**Your instructions:** When you reach the line in the data below that contains "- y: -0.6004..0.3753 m", please start repeating lines exactly, and stop after the line that contains "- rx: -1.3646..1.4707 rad", repeating nothing else.

**Records supplied:**

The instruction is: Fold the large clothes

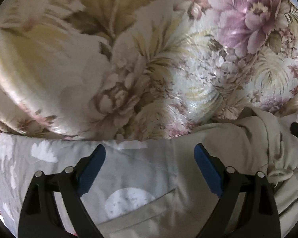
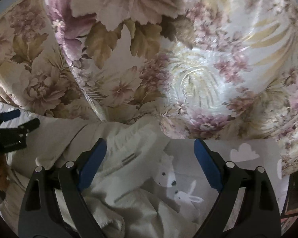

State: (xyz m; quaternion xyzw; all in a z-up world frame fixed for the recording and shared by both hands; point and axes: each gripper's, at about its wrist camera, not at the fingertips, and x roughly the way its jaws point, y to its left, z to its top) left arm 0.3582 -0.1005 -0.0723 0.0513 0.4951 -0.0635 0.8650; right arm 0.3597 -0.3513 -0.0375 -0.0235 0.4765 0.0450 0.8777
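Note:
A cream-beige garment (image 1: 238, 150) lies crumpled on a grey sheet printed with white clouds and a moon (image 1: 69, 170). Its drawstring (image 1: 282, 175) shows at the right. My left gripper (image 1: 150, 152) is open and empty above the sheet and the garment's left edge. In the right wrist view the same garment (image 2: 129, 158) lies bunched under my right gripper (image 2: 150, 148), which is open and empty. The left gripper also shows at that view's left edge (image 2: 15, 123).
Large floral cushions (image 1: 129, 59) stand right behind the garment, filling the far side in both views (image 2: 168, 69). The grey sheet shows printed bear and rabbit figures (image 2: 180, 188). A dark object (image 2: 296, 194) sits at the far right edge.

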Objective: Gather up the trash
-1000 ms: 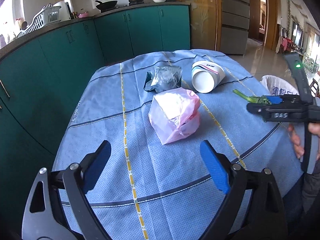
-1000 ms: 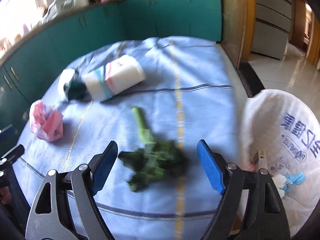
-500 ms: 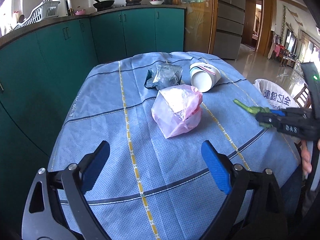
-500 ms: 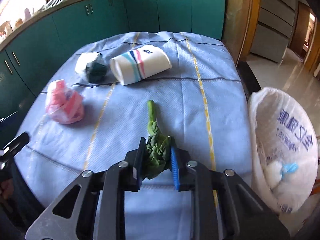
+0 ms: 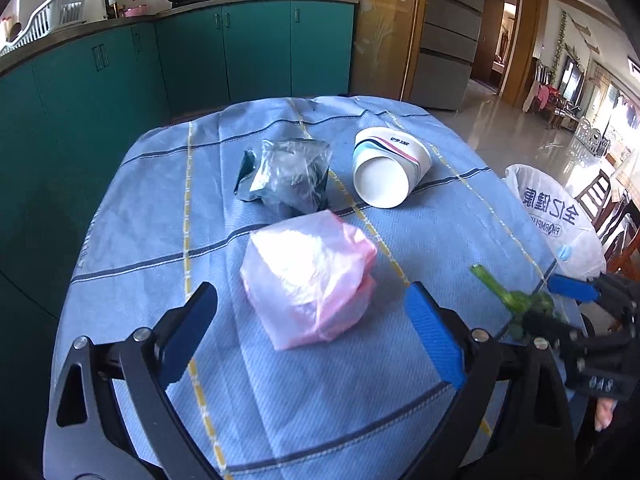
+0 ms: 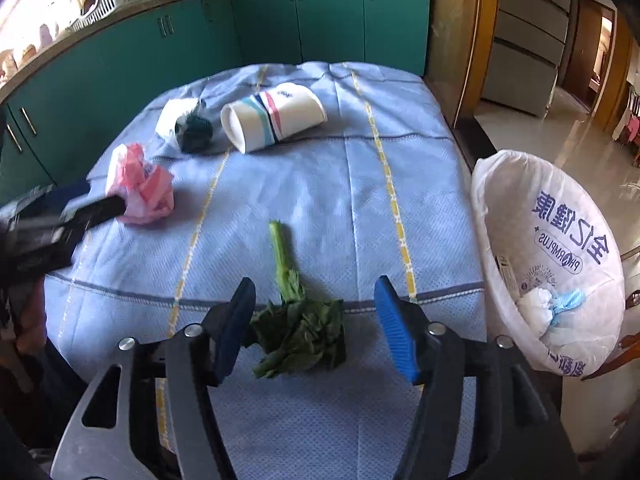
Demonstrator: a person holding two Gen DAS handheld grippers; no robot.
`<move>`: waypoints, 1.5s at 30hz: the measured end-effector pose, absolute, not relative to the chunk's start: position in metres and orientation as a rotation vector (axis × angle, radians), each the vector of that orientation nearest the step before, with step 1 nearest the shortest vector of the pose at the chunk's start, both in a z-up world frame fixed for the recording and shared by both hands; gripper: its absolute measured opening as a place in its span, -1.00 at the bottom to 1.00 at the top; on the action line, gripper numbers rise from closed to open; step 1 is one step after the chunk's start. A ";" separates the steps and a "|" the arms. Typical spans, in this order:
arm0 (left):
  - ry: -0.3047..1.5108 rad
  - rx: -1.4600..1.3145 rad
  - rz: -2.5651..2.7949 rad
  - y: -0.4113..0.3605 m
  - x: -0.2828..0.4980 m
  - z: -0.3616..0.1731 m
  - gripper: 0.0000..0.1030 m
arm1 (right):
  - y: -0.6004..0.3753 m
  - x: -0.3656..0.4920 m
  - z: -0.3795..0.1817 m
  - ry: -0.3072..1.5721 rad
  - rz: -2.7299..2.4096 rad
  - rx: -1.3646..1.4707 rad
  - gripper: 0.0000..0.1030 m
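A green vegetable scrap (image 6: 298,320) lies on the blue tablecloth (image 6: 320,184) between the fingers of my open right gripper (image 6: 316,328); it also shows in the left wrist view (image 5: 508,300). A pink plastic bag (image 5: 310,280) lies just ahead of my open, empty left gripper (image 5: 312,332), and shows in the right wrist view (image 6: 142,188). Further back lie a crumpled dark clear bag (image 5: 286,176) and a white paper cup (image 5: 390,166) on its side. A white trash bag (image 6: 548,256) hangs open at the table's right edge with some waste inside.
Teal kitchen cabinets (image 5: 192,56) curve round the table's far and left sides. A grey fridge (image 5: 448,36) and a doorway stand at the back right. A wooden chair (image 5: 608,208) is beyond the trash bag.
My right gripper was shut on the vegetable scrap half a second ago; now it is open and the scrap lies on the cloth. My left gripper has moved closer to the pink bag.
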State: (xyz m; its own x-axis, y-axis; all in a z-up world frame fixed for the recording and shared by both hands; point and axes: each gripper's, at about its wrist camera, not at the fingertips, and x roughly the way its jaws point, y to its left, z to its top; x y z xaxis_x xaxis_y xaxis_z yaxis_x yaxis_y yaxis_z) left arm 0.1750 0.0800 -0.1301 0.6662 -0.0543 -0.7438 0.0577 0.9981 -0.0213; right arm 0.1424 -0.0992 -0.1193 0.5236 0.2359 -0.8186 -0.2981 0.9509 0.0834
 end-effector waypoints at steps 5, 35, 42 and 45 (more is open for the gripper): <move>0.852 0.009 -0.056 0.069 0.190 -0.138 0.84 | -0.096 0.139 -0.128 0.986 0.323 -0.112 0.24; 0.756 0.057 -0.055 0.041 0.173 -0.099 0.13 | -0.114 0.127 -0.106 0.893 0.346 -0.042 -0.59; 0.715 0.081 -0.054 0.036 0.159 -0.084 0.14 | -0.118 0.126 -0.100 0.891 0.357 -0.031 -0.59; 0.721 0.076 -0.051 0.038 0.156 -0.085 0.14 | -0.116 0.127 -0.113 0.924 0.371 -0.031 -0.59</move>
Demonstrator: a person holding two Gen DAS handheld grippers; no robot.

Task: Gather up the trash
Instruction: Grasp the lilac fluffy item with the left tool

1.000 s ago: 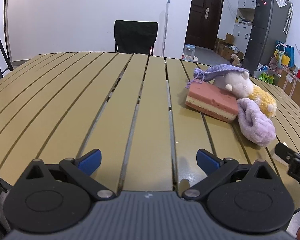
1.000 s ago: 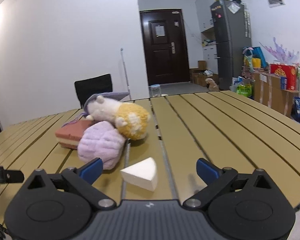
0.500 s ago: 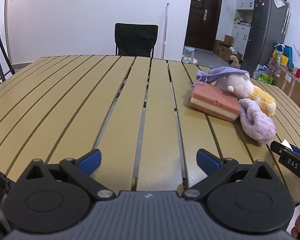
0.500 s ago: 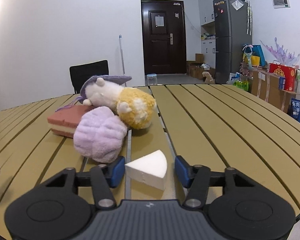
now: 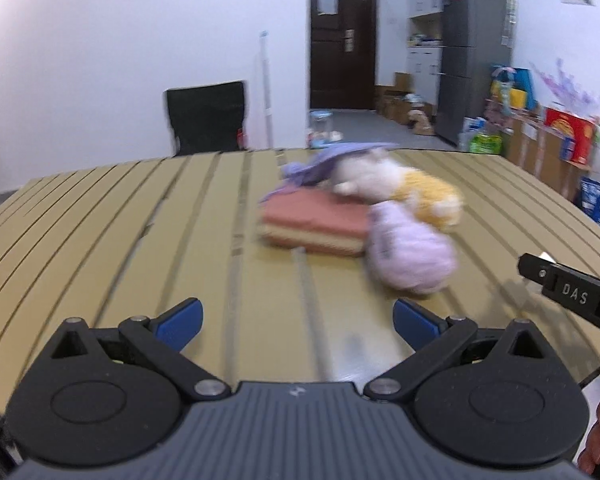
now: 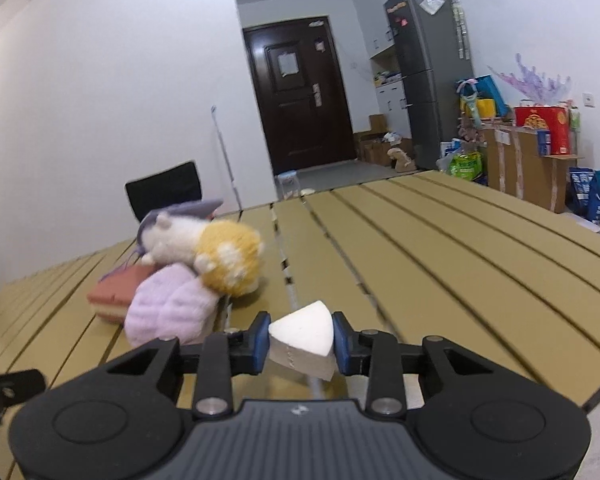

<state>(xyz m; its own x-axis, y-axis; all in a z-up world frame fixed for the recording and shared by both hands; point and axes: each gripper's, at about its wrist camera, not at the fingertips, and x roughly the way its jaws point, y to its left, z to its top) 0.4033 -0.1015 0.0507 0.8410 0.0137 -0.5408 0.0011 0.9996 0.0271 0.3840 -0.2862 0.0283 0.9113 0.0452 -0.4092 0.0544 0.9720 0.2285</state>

**Answer to this problem:**
  - y: -0.6004..0.3753 m
  - x: -0.3656..0.4920 m
  - z: -0.3795..0.1817 m
  - ry: -0.3072..1.5721 rad
  - rz: -2.7299..2.4096 rad
  - rx: -1.3646..1.4707 rad

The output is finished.